(Dataset records)
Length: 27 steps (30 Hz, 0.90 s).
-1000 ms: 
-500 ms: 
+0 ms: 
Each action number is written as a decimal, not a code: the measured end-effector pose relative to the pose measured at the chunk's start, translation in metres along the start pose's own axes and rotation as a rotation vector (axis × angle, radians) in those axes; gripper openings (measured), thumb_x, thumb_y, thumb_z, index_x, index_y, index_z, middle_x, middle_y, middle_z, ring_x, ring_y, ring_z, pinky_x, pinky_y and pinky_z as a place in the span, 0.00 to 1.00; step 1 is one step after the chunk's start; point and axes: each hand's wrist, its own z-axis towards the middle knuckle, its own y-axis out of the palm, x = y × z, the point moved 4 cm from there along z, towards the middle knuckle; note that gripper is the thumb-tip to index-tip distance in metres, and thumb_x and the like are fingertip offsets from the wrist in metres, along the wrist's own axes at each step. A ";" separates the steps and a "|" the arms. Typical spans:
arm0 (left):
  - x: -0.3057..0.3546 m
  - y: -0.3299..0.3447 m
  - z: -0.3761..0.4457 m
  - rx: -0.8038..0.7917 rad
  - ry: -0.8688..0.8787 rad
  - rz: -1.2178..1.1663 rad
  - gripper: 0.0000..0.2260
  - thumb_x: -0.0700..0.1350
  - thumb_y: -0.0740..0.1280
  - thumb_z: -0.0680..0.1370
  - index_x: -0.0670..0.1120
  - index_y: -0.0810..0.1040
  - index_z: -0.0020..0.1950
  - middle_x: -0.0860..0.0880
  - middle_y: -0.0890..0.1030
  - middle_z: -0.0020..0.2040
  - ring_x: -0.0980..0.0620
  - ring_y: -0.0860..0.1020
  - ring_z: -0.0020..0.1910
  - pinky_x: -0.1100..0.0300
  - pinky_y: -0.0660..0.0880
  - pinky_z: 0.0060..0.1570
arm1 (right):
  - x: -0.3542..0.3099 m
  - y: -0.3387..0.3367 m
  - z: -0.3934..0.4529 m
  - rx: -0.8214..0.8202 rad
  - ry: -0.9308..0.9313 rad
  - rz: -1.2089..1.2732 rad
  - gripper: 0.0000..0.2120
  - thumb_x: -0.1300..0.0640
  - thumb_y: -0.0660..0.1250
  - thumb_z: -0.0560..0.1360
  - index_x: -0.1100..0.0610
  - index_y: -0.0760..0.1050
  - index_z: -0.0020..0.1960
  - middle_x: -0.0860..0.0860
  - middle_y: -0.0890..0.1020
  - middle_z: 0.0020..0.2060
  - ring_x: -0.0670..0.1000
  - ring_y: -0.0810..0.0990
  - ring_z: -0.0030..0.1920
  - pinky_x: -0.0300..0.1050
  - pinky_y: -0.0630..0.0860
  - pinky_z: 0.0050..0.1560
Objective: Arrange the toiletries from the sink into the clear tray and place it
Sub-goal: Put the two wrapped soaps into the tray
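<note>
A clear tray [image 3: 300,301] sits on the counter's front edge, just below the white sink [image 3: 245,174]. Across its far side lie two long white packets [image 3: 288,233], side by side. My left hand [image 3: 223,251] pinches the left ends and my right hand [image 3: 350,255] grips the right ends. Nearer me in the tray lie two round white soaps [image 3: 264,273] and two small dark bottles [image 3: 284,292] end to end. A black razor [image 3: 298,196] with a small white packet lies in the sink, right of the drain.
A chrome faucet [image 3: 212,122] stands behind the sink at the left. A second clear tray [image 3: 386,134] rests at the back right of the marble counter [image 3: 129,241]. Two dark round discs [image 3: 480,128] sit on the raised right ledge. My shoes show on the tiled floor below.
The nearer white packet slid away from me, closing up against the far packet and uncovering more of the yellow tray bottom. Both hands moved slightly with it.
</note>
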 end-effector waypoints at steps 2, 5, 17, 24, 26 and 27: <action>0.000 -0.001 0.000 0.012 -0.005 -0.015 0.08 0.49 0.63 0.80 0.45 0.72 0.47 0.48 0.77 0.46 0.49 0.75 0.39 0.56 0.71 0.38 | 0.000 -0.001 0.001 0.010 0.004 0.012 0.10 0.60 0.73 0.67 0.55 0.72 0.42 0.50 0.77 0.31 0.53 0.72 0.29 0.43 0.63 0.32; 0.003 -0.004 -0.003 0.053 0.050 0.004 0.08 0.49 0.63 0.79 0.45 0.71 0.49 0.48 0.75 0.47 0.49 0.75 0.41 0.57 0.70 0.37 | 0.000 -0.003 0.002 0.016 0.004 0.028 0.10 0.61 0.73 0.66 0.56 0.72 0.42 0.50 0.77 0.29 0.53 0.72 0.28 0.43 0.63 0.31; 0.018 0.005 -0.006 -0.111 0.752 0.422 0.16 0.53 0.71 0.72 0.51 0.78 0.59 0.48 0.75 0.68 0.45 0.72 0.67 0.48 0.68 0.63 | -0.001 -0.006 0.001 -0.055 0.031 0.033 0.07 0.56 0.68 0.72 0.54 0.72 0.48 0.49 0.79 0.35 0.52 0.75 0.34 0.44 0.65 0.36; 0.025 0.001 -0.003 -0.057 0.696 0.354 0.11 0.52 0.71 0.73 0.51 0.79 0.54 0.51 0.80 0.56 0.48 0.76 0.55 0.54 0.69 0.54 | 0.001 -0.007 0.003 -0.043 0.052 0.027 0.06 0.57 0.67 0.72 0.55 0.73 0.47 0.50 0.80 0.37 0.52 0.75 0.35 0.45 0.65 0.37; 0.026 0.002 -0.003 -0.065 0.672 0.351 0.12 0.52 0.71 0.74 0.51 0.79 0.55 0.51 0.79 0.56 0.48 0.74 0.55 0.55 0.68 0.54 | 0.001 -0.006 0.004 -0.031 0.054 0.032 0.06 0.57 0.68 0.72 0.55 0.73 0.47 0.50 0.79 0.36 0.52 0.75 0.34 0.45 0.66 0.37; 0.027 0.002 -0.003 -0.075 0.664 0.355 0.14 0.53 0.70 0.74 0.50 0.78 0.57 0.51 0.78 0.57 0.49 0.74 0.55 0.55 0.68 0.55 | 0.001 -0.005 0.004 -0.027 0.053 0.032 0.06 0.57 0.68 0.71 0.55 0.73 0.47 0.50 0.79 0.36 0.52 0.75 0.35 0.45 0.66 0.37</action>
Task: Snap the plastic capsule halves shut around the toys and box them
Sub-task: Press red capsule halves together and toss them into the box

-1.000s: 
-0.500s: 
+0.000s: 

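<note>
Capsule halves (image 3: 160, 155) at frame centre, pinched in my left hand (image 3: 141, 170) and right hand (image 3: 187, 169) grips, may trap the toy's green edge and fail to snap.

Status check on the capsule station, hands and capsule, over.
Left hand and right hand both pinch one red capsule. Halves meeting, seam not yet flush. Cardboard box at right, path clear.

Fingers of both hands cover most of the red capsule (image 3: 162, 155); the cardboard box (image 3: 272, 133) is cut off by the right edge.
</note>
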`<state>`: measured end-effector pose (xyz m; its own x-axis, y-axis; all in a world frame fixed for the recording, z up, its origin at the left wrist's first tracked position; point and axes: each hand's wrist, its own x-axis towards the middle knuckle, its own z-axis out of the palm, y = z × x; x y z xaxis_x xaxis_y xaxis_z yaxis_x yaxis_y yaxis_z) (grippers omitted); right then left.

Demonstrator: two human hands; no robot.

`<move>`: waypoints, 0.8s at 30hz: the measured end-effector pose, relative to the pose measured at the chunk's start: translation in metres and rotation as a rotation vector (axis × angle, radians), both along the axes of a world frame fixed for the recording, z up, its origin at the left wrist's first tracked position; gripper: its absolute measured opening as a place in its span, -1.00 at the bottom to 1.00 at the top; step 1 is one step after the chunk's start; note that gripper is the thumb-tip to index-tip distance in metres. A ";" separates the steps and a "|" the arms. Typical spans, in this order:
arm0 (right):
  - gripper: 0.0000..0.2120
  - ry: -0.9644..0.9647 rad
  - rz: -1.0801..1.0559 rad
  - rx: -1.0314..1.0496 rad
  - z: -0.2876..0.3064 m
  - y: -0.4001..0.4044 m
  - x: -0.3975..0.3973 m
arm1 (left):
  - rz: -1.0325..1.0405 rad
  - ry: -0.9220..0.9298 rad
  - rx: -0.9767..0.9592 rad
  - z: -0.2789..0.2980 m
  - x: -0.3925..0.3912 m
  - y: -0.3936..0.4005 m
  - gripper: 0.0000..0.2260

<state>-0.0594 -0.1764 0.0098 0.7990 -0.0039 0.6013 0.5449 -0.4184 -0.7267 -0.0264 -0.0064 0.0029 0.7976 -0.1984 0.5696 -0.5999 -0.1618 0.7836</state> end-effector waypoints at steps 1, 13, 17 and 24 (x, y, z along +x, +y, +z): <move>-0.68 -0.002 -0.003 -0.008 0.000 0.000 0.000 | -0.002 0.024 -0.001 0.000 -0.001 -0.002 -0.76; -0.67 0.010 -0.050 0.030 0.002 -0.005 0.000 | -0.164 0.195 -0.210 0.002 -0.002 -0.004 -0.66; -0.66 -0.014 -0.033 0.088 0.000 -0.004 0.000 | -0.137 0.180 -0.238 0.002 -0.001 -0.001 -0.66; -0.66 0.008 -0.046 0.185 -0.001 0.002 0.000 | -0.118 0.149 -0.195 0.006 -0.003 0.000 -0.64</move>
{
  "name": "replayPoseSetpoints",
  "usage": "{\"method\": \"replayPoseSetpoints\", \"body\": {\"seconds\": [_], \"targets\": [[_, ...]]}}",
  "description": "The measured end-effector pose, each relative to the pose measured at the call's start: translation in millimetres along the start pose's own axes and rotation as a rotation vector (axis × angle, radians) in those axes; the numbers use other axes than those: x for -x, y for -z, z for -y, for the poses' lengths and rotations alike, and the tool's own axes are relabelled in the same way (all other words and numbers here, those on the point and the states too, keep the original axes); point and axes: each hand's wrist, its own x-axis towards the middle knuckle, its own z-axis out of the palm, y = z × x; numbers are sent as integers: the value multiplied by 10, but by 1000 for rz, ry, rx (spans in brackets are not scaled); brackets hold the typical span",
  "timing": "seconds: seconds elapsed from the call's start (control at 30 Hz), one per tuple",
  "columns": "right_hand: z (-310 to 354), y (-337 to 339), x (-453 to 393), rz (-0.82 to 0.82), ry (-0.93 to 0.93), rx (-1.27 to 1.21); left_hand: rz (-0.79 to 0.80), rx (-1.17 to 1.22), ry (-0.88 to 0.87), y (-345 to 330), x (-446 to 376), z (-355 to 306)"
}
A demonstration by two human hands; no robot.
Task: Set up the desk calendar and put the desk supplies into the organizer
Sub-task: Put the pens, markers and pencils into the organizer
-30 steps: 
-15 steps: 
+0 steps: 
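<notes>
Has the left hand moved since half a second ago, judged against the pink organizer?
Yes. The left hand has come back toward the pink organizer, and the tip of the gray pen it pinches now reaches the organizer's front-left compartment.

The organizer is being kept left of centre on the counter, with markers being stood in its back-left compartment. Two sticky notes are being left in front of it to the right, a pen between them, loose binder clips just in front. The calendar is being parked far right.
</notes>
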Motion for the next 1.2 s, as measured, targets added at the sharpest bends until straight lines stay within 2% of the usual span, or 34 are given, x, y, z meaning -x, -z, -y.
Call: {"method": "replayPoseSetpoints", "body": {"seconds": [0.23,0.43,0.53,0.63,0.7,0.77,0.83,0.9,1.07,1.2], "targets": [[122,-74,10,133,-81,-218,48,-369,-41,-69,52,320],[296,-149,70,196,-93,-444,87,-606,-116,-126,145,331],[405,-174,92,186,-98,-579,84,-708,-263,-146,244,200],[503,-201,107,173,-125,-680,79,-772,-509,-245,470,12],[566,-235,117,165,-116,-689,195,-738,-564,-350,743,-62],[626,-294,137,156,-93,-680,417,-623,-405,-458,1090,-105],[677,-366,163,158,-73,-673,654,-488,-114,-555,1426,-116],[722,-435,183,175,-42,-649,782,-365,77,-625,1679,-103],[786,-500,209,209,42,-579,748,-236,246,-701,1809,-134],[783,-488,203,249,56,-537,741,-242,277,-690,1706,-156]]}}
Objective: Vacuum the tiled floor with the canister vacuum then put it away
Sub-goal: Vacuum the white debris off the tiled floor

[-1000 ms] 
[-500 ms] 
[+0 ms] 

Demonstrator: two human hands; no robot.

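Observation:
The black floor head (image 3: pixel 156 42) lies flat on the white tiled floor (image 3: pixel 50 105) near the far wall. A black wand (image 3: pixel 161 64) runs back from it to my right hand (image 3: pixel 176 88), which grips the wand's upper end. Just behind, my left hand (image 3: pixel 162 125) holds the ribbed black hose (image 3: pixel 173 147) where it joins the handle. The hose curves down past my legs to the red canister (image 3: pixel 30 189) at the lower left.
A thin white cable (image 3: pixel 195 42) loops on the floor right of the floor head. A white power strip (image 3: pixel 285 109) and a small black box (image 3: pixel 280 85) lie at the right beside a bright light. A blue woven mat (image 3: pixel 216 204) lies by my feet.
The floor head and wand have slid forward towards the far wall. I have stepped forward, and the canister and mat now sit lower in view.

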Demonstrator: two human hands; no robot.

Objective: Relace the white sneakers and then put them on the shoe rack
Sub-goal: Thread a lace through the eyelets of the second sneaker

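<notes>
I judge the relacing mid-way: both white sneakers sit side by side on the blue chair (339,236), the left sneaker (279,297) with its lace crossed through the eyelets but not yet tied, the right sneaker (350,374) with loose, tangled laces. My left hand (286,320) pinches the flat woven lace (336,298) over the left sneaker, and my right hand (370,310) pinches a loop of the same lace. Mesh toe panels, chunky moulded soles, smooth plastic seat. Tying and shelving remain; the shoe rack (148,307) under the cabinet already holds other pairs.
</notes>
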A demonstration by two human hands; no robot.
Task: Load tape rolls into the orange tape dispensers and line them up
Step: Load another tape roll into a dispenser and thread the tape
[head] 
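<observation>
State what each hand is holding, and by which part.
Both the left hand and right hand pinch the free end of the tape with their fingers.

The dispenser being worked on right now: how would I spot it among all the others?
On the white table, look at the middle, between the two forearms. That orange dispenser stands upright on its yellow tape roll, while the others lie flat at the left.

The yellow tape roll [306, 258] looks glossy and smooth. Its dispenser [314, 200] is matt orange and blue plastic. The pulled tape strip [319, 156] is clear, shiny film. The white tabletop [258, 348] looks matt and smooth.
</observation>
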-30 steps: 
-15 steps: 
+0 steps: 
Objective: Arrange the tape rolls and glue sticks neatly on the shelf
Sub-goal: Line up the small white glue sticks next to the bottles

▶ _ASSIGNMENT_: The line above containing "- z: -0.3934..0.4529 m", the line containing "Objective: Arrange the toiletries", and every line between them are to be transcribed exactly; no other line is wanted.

▶ _SOLUTION TO THE EXERCISE_:
  - z: -0.3934..0.4529 m
  - rx: -0.8214..0.8202 rad
  - ry: -0.9308..0.9313 rad
  - rz: -1.2089..1.2732 rad
  - gripper: 0.0000..0.2120
  - thumb_x: -0.1300..0.0640
  - thumb_y: -0.0660..0.1250
  - thumb_z: -0.0560..0.1360
  - index_x: -0.1100..0.0610
  - index_y: -0.0760..0.1050
  - index_z: -0.0020..0.1960
  - middle_x: -0.0860..0.0860
  - middle_y: -0.0890..0.1020
  - middle_z: 0.0020..0.2060
  - ring_x: -0.0670..0.1000
  - ring_y: -0.0810..0.0990
  - ring_z: -0.0030..0.1920
  - pinky_x: -0.0300..0.1050
  - pinky_y: -0.0630..0.0860
  - pinky_z: 0.0050..0.1560
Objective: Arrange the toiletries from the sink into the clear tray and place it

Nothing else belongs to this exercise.